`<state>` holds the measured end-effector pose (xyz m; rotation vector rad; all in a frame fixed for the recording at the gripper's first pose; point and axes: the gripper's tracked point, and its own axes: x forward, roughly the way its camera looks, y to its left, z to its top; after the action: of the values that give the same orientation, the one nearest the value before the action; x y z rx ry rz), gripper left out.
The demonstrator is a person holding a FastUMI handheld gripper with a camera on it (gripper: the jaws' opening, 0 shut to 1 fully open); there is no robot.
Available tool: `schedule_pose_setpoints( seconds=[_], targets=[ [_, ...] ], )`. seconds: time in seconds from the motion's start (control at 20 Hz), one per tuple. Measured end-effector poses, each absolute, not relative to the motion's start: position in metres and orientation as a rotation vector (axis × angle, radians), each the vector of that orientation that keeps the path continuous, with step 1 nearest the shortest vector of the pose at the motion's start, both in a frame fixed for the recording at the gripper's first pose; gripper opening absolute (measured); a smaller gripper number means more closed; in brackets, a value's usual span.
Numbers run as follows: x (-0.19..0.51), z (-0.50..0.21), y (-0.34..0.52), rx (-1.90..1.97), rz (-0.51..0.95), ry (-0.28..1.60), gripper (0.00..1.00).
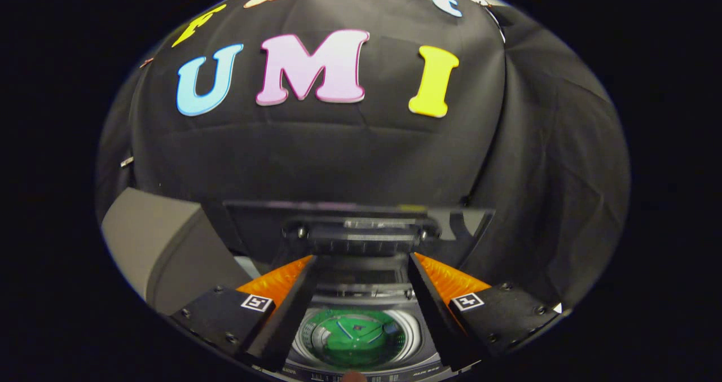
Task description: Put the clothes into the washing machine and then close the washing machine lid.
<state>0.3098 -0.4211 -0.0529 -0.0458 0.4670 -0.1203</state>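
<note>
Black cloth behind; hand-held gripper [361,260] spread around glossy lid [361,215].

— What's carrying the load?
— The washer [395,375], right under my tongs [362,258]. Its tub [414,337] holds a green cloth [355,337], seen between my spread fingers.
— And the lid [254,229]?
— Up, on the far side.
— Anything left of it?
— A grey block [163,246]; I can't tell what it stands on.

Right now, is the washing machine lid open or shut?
Open: the lid stands raised beyond the open gripper, and the drum shows below between the fingers.
</note>
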Motion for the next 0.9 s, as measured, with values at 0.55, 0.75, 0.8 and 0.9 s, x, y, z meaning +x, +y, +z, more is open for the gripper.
schedule_pose_setpoints(
  seconds=[0.55,0.75,0.8,0.9],
  targets=[
    [0.394,-0.045,-0.419,0.053,-0.097,0.465,0.99],
    [0.404,-0.064,-0.415,0.087,-0.088,0.497,0.99],
    [0.405,-0.066,-0.416,0.074,-0.088,0.492,0.99],
    [0.401,-0.07,-0.417,0.043,-0.084,0.497,0.98]
  ],
)
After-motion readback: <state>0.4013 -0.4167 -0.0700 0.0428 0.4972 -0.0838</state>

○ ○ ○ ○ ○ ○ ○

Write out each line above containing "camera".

_Output_
`<state>` holds the measured end-effector pose (xyz m; rotation vector rad; all in a frame fixed for the recording at the gripper's first pose; point and axes: the gripper's tracked point, and its own axes: x forward, roughly the way its camera looks, y to its left, z to its top; after the action: of the values that give the same orientation, the one nearest the value before the action; x y z rx ry rz), gripper left out.
The demonstrator is a person holding a FastUMI handheld gripper with a camera on it (gripper: the jaws' opening, 0 shut to 1 fully open); there is no robot.

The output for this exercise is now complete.